Layered graph drawing

A layered drawing of a directed acyclic graph produced by Graphviz

Layered graph drawing or hierarchical graph drawing is a type of graph drawing in which the vertices of a directed graph are drawn in horizontal rows or layers with the edges generally directed downwards.[1][2][3] It is also known as Sugiyama-style graph drawing after Kozo Sugiyama, who first developed this drawing style.[4]
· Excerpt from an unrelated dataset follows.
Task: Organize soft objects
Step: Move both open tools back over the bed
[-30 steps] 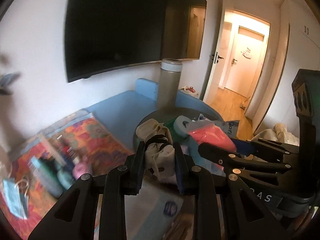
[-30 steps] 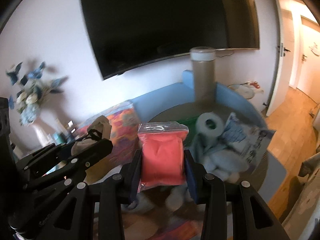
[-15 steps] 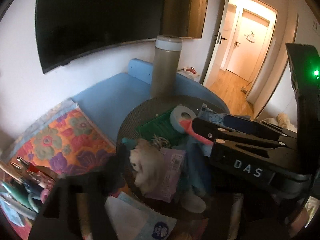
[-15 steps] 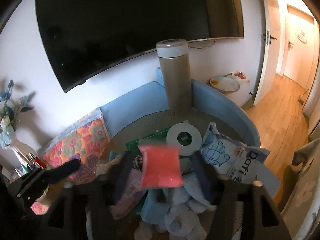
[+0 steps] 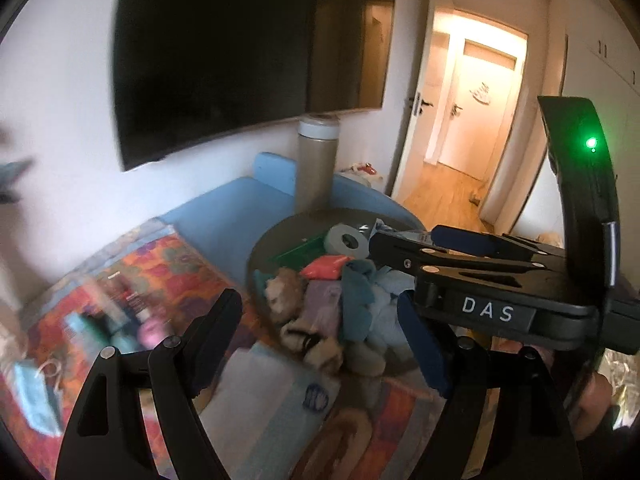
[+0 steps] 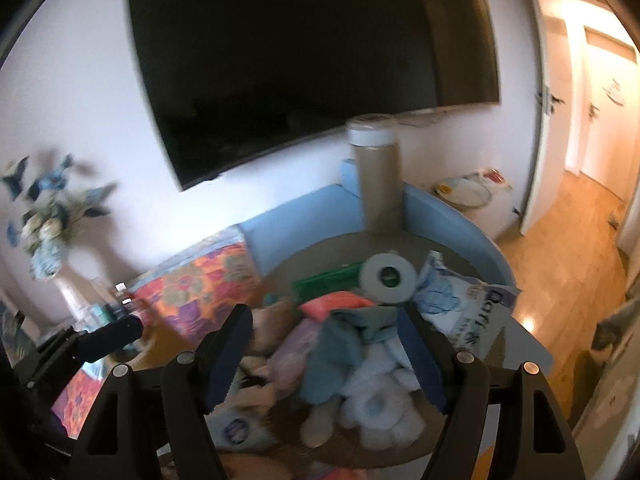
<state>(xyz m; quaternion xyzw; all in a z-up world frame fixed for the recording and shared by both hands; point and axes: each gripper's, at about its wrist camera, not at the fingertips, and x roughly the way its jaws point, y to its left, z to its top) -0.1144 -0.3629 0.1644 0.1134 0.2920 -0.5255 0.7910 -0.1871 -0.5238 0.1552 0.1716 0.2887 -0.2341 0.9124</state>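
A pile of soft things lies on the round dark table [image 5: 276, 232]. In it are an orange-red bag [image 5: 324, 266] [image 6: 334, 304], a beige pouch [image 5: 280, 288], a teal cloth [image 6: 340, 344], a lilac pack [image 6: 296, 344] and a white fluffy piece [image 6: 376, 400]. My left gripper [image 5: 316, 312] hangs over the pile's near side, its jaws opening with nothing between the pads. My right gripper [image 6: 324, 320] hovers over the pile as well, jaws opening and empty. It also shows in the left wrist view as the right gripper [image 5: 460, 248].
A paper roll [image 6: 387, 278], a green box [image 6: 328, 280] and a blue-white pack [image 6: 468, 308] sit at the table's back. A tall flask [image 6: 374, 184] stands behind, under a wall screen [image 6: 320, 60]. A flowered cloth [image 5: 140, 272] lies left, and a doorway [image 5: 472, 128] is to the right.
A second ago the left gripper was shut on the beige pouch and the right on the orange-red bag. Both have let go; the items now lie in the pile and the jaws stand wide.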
The ideal form for a layered drawing would be an upward planar drawing, in which all edges are oriented in a consistent direction and no pairs of edges cross. However, graphs often contain cycles, minimizing the number of inconsistently-oriented edges is NP-hard, and minimizing the number of crossings is also NP-hard, so layered graph drawing systems typically apply a sequence of heuristics that reduce these types of flaws in the drawing without guaranteeing to find a drawing with the minimum number of flaws.

Layout algorithm

The construction of a layered graph drawing proceeds in a sequences of steps:

Implementations

In its simplest form, layered graph drawing algorithms may require O(mn) time in graphs with n vertices and m edges, because of the large number of dummy vertices that may be created. However, for some variants of the algorithm, it is possible to simulate the effect of the dummy vertices without actually constructing them explicitly, leading to a near-linear time implementation.[18]
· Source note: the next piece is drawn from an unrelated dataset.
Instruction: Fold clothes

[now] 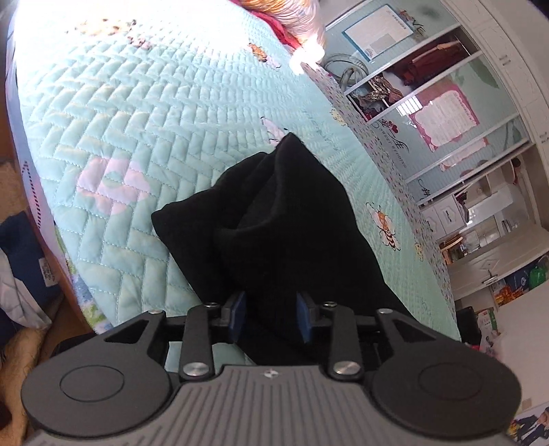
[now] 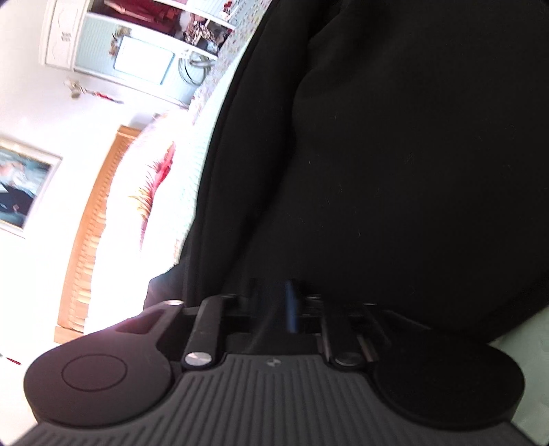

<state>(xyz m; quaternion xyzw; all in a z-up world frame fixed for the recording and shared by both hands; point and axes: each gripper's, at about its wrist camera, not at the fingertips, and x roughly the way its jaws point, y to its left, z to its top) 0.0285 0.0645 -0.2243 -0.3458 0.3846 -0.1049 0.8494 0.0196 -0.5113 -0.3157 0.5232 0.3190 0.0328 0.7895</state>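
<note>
A black garment (image 1: 274, 219) lies bunched on the mint quilted bedspread (image 1: 137, 137). In the left wrist view my left gripper (image 1: 271, 315) has its blue pads (image 1: 240, 314) on either side of a thick fold of the black cloth, and the cloth fills the gap between them. In the right wrist view the same black garment (image 2: 394, 171) fills most of the frame, very close. My right gripper (image 2: 286, 305) has its pads together, pinched on the garment's edge.
Pillows (image 1: 302, 20) lie at the far end of the bed. A wardrobe with sliding glass doors (image 1: 446, 103) stands to the right of the bed. A wooden headboard (image 2: 92, 223) and a framed picture (image 2: 24, 192) show in the right wrist view.
</note>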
The "dot" tool in Graphviz produces layered drawings.[9] A layered graph drawing algorithm is also included in Microsoft Automatic Graph Layout[19] and in Tulip.[20]

Variations

Although typically drawn with vertices in rows and edges proceeding from top to bottom, layered graph drawing algorithms may instead be drawn with vertices in columns and edges proceeding from left to right.[21] The same algorithmic framework has also been applied to radial layouts in which the graphs are arranged in concentric circles around some starting node[3][22] and to three-dimensional layered drawings of graphs.[3][23]
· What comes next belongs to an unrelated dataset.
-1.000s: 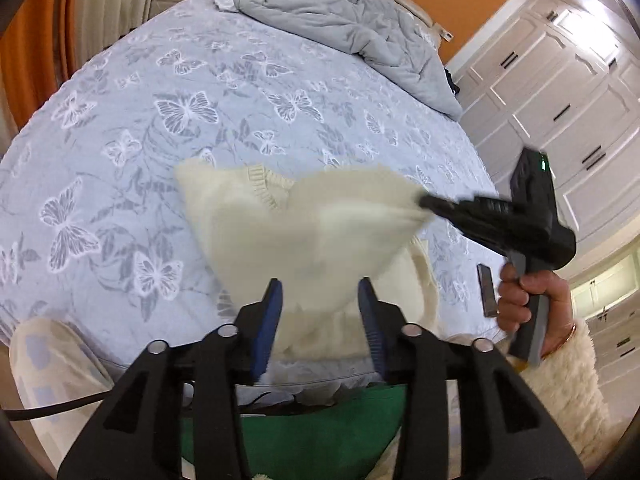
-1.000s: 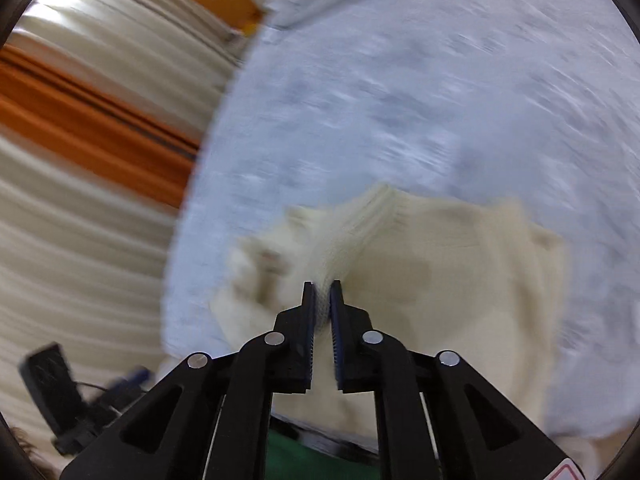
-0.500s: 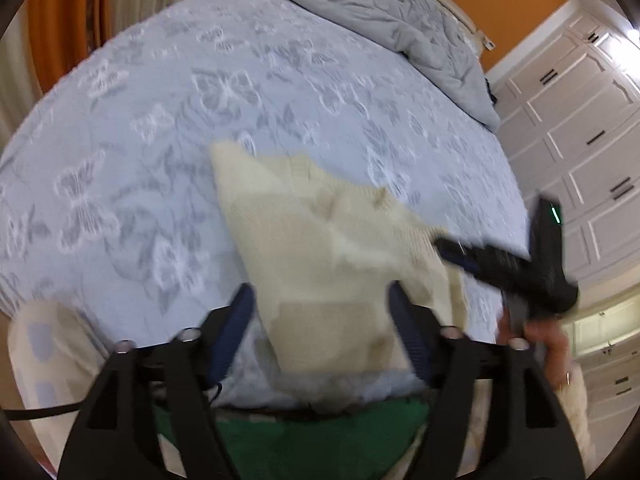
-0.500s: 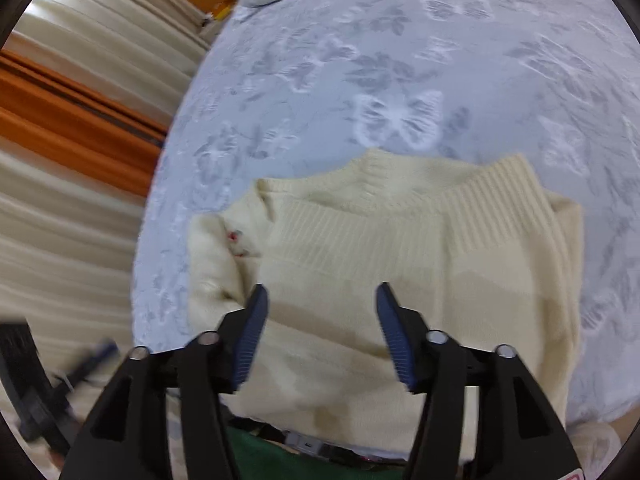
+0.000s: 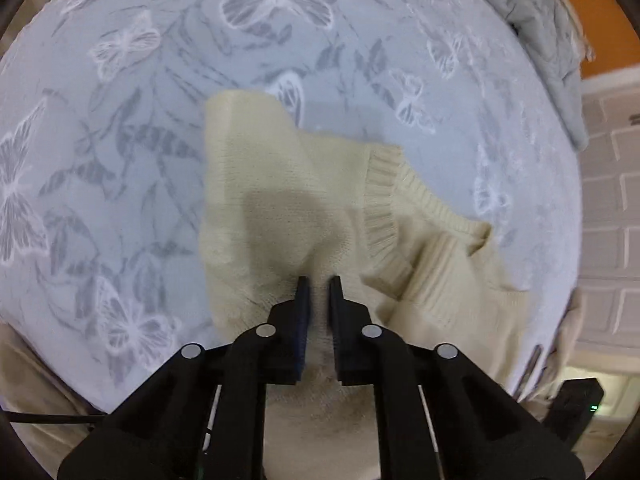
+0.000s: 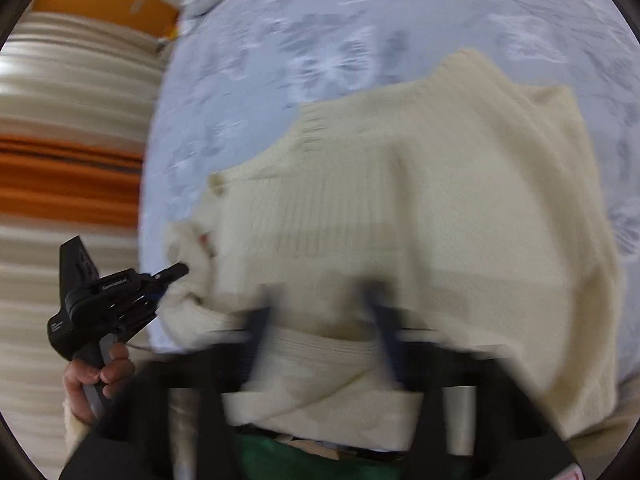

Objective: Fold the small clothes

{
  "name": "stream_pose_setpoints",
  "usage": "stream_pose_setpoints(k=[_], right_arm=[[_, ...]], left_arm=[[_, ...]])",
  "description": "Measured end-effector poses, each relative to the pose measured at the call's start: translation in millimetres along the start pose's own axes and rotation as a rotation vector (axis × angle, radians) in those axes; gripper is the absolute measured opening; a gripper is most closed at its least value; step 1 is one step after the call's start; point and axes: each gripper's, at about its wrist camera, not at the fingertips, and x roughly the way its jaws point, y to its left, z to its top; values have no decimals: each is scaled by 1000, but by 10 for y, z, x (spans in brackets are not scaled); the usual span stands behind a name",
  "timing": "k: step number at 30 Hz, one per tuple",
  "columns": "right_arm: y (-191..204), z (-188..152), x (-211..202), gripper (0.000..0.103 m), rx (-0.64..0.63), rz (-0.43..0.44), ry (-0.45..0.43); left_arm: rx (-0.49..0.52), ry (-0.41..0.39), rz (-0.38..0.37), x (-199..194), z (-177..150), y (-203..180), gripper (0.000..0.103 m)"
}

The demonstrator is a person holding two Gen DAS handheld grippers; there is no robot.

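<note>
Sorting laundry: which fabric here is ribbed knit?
The cream sweater at the near edge; the far blanket is grey and quilted, the bedspread butterfly-printed.

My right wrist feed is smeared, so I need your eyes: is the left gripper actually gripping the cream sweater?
Observer: Yes. In the left wrist view, the left gripper has its fingers shut on a pinch of the sweater.
Operator: Where on it?
Observer: On plain knit at its near edge. A ribbed band lies just right of the fingers.
Operator: What is beyond the bed on that side?
Observer: White panelled doors stand past the right edge of the bed.
</note>
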Motion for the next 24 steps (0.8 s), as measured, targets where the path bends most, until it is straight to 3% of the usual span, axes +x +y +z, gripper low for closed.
stream_pose_setpoints(k=[3, 5, 7, 8, 10, 11, 13, 16, 18, 19, 20, 24], right_arm=[[321, -83, -167, 1, -74, 120, -24], [512, -107, -397, 1, -133, 182, -58], [591, -90, -652, 1, -197, 133, -112], [558, -77, -739, 7, -212, 94, -135], [320, -43, -807, 48, -198, -19, -145], [110, -33, -780, 78, -145, -74, -138], [-216, -34, -645, 77, -74, -138, -105], [-500, -131, -314, 74, 0, -114, -24], [-512, -184, -162, 53, 8, -97, -6], [-455, -209, -100, 14, -5, -72, 8], [-382, -214, -91, 9, -21, -47, 13], [70, -142, -631, 8, -139, 77, -104]], left_arm=[[23, -42, -92, -334, -79, 8, 7], [58, -72, -191, -660, -195, -64, 7], [110, -84, -272, -901, -322, -213, 3], [143, -87, -305, -974, -382, -308, 3], [200, -77, -337, -1028, -493, -537, 3], [219, -73, -350, -1021, -525, -619, 3], [277, -51, -337, -918, -619, -828, 3], [308, -13, -320, -713, -720, -1012, 3], [317, 5, -304, -615, -804, -1089, 3], [322, 5, -292, -607, -816, -1097, 3], [327, 6, -277, -596, -840, -1115, 3], [348, -16, -248, -690, -864, -1174, 3]])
In layered graph drawings with many long edges, edge clutter may be reduced by grouping sets of edges into bundles and routing them together through the same set of dummy vertices.[24] Similarly, for drawings with many edges crossing between pairs of consecutive layers, the edges in maximal bipartite subgraphs may be grouped into confluent bundles.[25]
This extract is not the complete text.